Juxtaposing the present-day lives of its characters with their experiences in Iraq, Fives and Twenty-Fives does an excellent job of addressing the uncomfortable, positively dangerous disconnect between the American public and its military, “The Other One Percent,” as our Armed Forces are now called. In his must-read article in The Atlantic, “The Tragedy of the American Military,” James Fallows points out how nearly 10% of the total American population was on active duty at the end of World War II. He’s not arguing for the draft. Like many others, Fallows makes the case that because our all-volunteer military has become “exotic territory to the American public,” the public’s relationship to it has changed:
Through the decade after World War II, when so many American families had at least one member in uniform, political and journalistic references were admiring but not awestruck. Most Americans were familiar enough with the military to respect it while being sharply aware of its shortcomings, as they were with the school system, their religion, and other important and fallible institutions.
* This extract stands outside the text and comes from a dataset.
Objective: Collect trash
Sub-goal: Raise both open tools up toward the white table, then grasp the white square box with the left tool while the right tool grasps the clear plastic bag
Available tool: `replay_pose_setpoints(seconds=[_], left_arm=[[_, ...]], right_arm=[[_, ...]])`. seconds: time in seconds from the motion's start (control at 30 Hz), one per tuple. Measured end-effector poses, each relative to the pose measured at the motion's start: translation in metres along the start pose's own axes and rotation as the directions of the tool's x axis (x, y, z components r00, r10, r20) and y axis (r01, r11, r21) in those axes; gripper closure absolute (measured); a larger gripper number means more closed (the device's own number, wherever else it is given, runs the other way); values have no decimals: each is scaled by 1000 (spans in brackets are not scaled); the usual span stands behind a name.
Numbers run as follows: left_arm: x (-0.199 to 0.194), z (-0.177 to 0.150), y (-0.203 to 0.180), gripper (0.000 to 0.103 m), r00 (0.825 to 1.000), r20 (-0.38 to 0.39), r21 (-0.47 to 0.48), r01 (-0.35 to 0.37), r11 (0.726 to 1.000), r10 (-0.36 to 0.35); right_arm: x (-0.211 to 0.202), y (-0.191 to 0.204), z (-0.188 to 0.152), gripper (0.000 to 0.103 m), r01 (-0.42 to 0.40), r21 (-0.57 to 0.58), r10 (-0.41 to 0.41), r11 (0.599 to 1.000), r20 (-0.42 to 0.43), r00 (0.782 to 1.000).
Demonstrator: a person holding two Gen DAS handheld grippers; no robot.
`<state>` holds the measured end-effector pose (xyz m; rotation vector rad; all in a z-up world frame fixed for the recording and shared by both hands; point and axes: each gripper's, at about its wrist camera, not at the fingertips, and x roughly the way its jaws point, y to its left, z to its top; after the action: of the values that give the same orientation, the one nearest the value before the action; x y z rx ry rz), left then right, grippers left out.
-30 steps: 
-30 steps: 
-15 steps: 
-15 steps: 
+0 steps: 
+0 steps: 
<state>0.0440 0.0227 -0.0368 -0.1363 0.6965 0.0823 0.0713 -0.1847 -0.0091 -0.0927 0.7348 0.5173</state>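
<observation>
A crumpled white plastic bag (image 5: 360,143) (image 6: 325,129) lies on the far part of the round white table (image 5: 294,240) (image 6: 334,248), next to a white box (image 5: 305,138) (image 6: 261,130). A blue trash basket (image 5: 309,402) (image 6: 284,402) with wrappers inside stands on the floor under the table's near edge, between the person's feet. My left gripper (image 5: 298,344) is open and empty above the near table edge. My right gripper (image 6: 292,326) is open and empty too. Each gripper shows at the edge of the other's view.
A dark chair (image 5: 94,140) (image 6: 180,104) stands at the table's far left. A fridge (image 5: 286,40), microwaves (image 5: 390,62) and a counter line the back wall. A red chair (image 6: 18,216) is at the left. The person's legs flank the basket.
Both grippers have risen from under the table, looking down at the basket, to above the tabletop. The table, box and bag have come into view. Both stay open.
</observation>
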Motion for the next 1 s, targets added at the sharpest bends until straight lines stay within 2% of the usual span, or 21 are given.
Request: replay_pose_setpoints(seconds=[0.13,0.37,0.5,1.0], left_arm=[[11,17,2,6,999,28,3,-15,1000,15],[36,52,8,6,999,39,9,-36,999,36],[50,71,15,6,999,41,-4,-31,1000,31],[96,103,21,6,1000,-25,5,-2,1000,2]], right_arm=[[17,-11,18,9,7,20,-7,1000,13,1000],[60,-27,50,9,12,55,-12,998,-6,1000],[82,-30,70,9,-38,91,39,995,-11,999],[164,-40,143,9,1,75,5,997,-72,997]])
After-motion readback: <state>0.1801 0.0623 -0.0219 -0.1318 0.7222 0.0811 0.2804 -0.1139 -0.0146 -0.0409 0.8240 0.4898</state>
Fallows goes on to marshal some astonishing figures:
As a country, America has been at war nonstop for the past 13 years. As a public, it has not. A total of about 2.5 million Americans, roughly three-quarters of 1 percent, served in Iraq or Afghanistan at any point in the post-9/11 years, many of them more than once.
Consequently, all our soldiers are dubbed “heroes” (something with which they are universally uncomfortable) and the military as an institution stands seemingly above reproach. And yet, recent polls show that 60% of Americans feel that the wars in Afghanistan and Iraq were not worth the human or fiscal price. More tellingly, a 2012 Pew poll found that only a third of those who served in Afghanistan or Iraq thought the wars were worth it.
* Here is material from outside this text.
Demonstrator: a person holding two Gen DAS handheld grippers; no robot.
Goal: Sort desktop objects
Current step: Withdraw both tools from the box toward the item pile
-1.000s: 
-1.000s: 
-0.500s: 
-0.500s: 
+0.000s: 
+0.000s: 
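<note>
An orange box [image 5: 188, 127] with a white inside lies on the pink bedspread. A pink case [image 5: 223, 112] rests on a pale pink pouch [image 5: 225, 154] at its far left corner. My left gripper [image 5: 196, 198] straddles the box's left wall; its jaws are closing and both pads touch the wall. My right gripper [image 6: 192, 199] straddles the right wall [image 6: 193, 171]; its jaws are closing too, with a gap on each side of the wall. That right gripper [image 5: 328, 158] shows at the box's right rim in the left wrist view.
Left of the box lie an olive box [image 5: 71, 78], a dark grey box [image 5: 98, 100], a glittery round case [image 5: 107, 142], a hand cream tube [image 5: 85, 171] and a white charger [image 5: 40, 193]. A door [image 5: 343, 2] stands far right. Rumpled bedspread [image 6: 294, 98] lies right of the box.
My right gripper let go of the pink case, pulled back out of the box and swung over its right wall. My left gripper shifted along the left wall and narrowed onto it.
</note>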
I was back in Hawaii recently and saw a young man wearing a T-shirt with a crimson taro leaf and gold lightning bolt insignia and “Tropic Lightning”, the nickname of the 25th Infantry Division, in bold letters above it. Aside from his shirt and his age, his telltale haircut marked him as a soldier. As he stood looking out at the brilliant azure of the Pacific, I noticed that his right arm was gone from the elbow down. More visceral than reading any book, I saw the cost of war, trying to imagine what this young man was going through, what he told himself about his sacrifice. Did he think the war was worth it?
To realize he had his arm blown off for absolutely nothing while the men responsible play golf and collect dividends triggered a mix of anger and sadness that made my fists clench and my eyes water. Had it been me I don’t know what I would do. It was one more reason to thank my stars that I read the writing on the wall.
*Fives and Twenty-Fives, Michael Pitre, Bloomsbury USA, New York, 2014. http://www.bloomsbury.com/us/fives-and-twenty-fives-9781620407547/
“The Tragedy of the American Military,” James Fallows, The Atlantic, January/February 2015.